究竟無我分第十七原文:何以故。须菩提。若菩萨有我相人相众生相寿者相,则非菩萨。所以者何。须菩提。实无有法。发阿耨多罗三藐三菩提心者。
解釈:なぜこのような心を生じさせるのでしょうか。須菩提、もし菩薩の心の中に我相・人相・衆生相・寿者相があり、まだ四相を破っていなければ、実相を証得しておらず、その者は真の菩薩ではありません。なぜその者が真の菩薩ではないのでしょうか。須菩提、世間には実は阿耨多羅三藐三菩提心を発するという法はなく、菩提心を発する者もいないからです。もし人に我相・人相・衆生相・寿者相があれば、我見を断しておらず、これもまた菩薩ではありません。
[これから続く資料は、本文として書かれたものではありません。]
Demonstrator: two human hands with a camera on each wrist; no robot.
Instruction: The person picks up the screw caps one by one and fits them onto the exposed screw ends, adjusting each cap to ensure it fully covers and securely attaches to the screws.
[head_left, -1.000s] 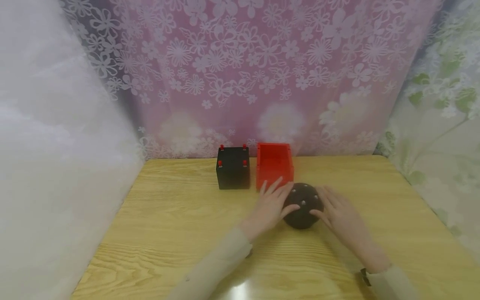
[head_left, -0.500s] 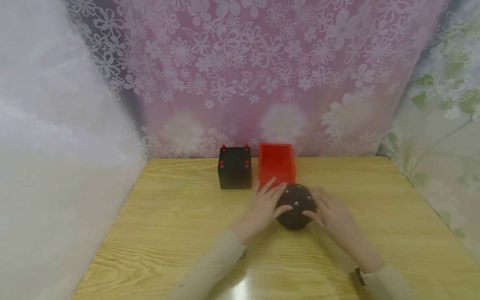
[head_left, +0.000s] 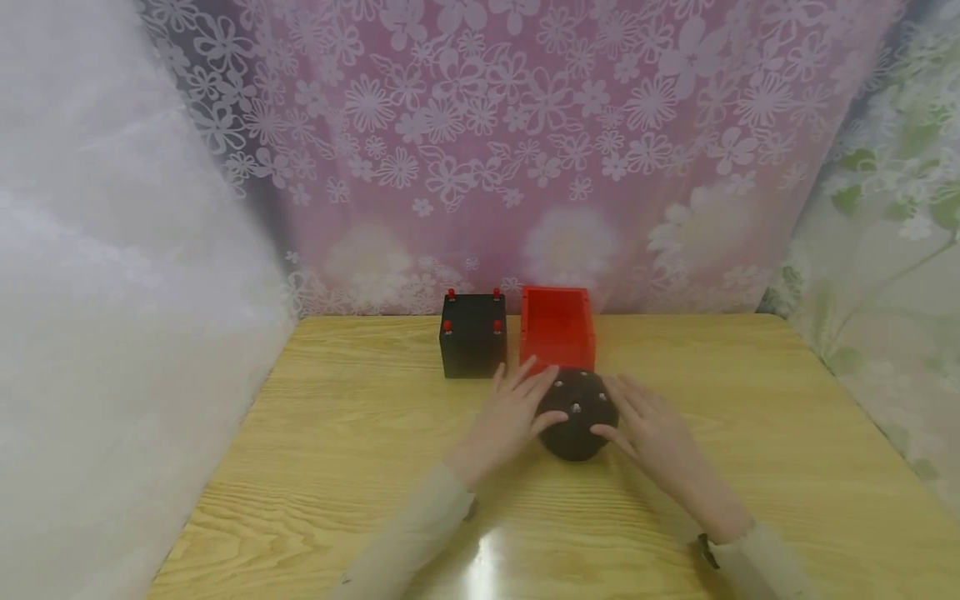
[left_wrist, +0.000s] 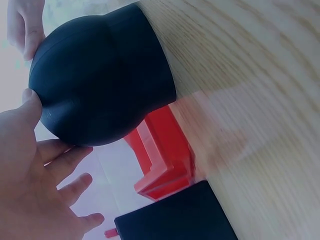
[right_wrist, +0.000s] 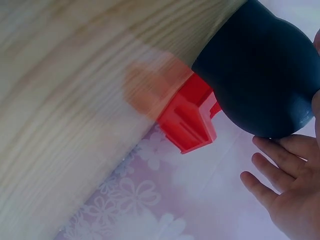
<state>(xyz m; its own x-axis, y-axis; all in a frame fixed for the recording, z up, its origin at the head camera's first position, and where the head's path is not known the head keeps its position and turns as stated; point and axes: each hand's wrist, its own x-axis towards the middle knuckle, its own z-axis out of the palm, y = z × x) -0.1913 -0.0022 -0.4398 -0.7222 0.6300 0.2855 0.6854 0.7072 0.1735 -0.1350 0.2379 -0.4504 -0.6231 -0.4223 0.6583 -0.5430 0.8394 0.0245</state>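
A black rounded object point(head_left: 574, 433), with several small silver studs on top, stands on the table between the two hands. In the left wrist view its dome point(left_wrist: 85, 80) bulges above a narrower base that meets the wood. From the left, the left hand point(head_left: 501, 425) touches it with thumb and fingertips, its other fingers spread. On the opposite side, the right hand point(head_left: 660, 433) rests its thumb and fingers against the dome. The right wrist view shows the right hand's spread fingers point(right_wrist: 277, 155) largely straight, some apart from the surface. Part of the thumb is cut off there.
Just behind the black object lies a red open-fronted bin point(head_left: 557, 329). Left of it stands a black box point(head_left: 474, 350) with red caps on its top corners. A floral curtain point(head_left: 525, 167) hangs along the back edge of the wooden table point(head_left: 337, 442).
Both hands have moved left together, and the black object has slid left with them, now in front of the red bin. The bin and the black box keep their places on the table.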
実相心を証悟した菩薩は、四相を破ってこそ真の菩薩であり、我相は実有に非ず、人相は実有に非ず、衆生相は実有に非ず、五陰に依って有る寿者相もまた実有に非ずと証得します。内心でもはや五陰のさまざまな虚妄の相を真実と認めず、次第に世俗の五陰のさまざまな有為法の相に執着しなくなります。菩薩がこのとき衆生を度しようとすれば、度すべき衆生はなく、度される衆生もなく、度す私もなく、発心する私もなく、私を発心させる法もないと知るのです。
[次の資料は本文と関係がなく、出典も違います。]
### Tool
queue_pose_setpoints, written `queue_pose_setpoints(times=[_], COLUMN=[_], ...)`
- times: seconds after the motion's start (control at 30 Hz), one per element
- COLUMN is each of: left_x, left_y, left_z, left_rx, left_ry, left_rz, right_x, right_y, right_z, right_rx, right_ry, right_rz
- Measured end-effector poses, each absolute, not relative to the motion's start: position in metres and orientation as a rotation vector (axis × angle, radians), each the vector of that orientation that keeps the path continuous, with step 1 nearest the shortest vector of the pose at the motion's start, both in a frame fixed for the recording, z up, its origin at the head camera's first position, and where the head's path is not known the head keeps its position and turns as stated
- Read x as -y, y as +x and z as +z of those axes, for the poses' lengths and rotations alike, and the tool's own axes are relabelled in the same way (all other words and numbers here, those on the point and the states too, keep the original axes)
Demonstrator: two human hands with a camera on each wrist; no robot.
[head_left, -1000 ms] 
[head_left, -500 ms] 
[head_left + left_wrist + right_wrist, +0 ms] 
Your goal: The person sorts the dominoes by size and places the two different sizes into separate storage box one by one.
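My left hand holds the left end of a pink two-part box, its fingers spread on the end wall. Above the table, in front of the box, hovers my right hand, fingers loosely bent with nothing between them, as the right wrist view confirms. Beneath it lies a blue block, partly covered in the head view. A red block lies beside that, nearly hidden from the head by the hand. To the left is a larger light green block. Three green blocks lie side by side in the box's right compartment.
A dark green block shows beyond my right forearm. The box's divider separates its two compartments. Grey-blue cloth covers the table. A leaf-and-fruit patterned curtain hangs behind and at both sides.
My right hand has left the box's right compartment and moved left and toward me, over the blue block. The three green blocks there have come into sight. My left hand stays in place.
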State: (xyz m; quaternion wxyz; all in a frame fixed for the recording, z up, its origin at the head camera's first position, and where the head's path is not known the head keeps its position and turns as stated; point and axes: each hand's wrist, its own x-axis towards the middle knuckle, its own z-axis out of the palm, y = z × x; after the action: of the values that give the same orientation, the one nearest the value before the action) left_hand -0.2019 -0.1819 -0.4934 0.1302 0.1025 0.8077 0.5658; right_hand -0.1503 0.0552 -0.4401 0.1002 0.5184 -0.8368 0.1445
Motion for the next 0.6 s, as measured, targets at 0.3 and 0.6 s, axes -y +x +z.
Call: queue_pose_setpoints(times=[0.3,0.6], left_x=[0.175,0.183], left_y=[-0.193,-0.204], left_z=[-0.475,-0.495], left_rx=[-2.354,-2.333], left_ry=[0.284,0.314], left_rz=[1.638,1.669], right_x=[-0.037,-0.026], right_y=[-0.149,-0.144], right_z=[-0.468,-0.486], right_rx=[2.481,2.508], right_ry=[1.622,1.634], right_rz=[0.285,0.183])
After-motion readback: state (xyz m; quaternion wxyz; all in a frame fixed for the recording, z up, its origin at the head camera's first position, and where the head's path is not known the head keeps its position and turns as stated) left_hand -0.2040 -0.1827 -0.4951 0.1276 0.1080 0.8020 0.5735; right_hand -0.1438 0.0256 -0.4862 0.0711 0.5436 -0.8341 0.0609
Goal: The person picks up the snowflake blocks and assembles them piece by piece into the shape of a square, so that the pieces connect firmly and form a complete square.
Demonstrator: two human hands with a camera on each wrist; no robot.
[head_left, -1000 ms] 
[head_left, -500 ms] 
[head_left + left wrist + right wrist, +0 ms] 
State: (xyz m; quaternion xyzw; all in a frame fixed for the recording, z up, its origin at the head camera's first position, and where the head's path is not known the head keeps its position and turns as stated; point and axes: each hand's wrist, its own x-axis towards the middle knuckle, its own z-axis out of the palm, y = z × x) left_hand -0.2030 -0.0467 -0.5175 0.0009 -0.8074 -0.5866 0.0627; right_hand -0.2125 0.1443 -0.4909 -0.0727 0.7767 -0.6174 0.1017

なぜ阿耨多羅三藐三菩提を発する法が無いのでしょうか。この言葉は三つの面から理解できます。第一の面は、大菩提心を発することができる菩薩はいない、ということです。なぜなら菩薩は五陰の相をもって現れているのであり、菩薩の五陰もまた虚妄で実有に非ず、真の菩薩ではないからです。第二の面は、菩薩が依止して大菩提を発させるような法はない、ということです。菩薩が成仏して衆生を利楽する心を起こすのには、さまざまな原因と理由があります。衆生の苦を見て発心する者もいれば、自分の苦しみによって、衆生も同じように苦しんでいることを思い発心する者もあり、諸仏の無量の功徳を欣羨して発心する者もいます。これらの発心の起因は数多く、一つとして同じものはありません。しかしすべての発心が依止する内容は、いずれも虚妄であって、幻化不実なのです。
第三の面は、大菩提心を発するという法は存在しない、ということです。菩提心を発するという法は、五陰と世俗法とが結び合わさることによって有り、顕現してくるものです。五陰は虚妄不実であり、世俗法の相も虚妄不実であるなら、この二者に依って有る大菩提心を発するという事柄は、虚幻不実であり、生滅法なのです。
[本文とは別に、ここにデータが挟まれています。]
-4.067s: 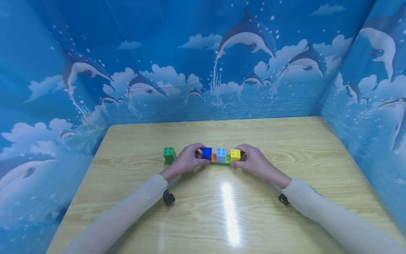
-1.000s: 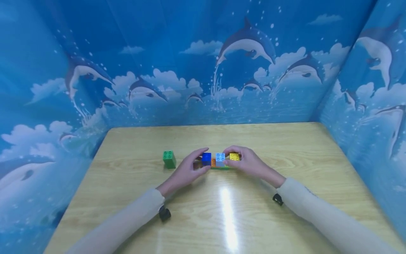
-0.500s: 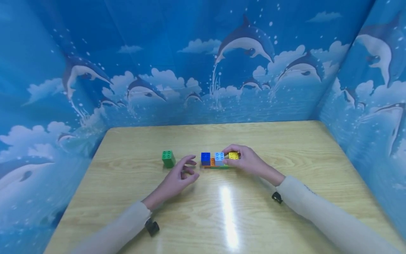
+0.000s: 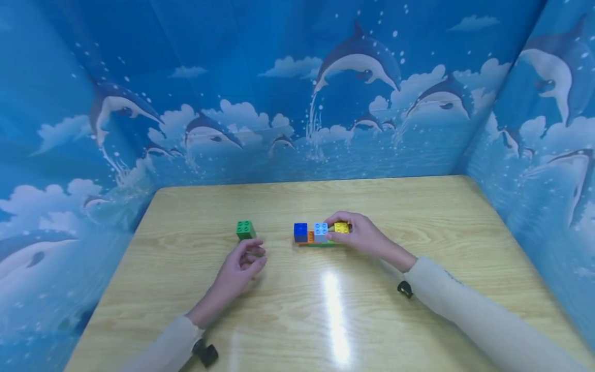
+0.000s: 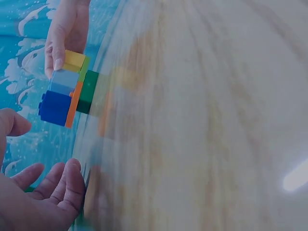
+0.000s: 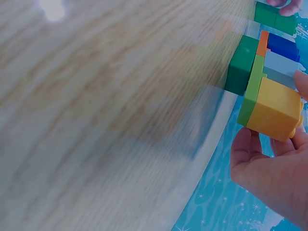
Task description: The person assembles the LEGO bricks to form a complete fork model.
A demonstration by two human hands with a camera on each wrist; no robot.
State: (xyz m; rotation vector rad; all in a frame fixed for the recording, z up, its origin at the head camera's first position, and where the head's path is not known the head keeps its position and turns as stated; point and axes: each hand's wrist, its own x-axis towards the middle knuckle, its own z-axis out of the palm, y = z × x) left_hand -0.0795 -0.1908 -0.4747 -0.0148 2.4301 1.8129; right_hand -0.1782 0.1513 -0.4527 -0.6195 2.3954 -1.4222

菩薩が発心して衆生を度すとき、どのような心持ちで衆生を度すべきでしょうか。菩薩が衆生を度すのは三輪体空であり、四相がなく、無我・無人・無衆生・無寿者の空の心をもって衆生を度すべきです。我相は空であるから、真実の私が衆生を度すということはなく、人相と衆生相は空であるから、度される衆生もなく、ならば私が衆生を度するという事柄自体が空であり、実有ではないのです。菩薩もし「私が衆生を度した」「衆生が私に度された」と執念を持つならば、無我を証得しておらず、心が空でないので、真の菩薩ではありません。衆生は空であるのに、どうして度されることがありましょうか。私も空であるのに、どうして度すことがありましょうか。それゆえ菩薩は一切の衆生を滅度したとはいえ、実際理地においては、一人の衆生も度された者はないのです。
菩提心を発する人は空であり、菩提心を発するという事柄も空であって、幻化のものです。事としては有り、理としては無く、有といっても仮有です。この幻化の事をもって修持すれば成仏することができますが、成仏という事もまた空であって、幻化のものです。実際理地には成すべき仏もなく、得るべき凡夫もなく、すべては夢幻泡影であり、虚无縹緲として、真にあらず偽にあらず、また真でありまた偽であり、真幻虚実、把捉するに労するところがありません。事は為すべきであり、心は空にすべきです。菩薩は衆生を度すだけでなく三輪体空であり、布施 (dāna) などの六度万行をすべて三輪体空で行い、一に空に徹してこそ始めて家に到るのです。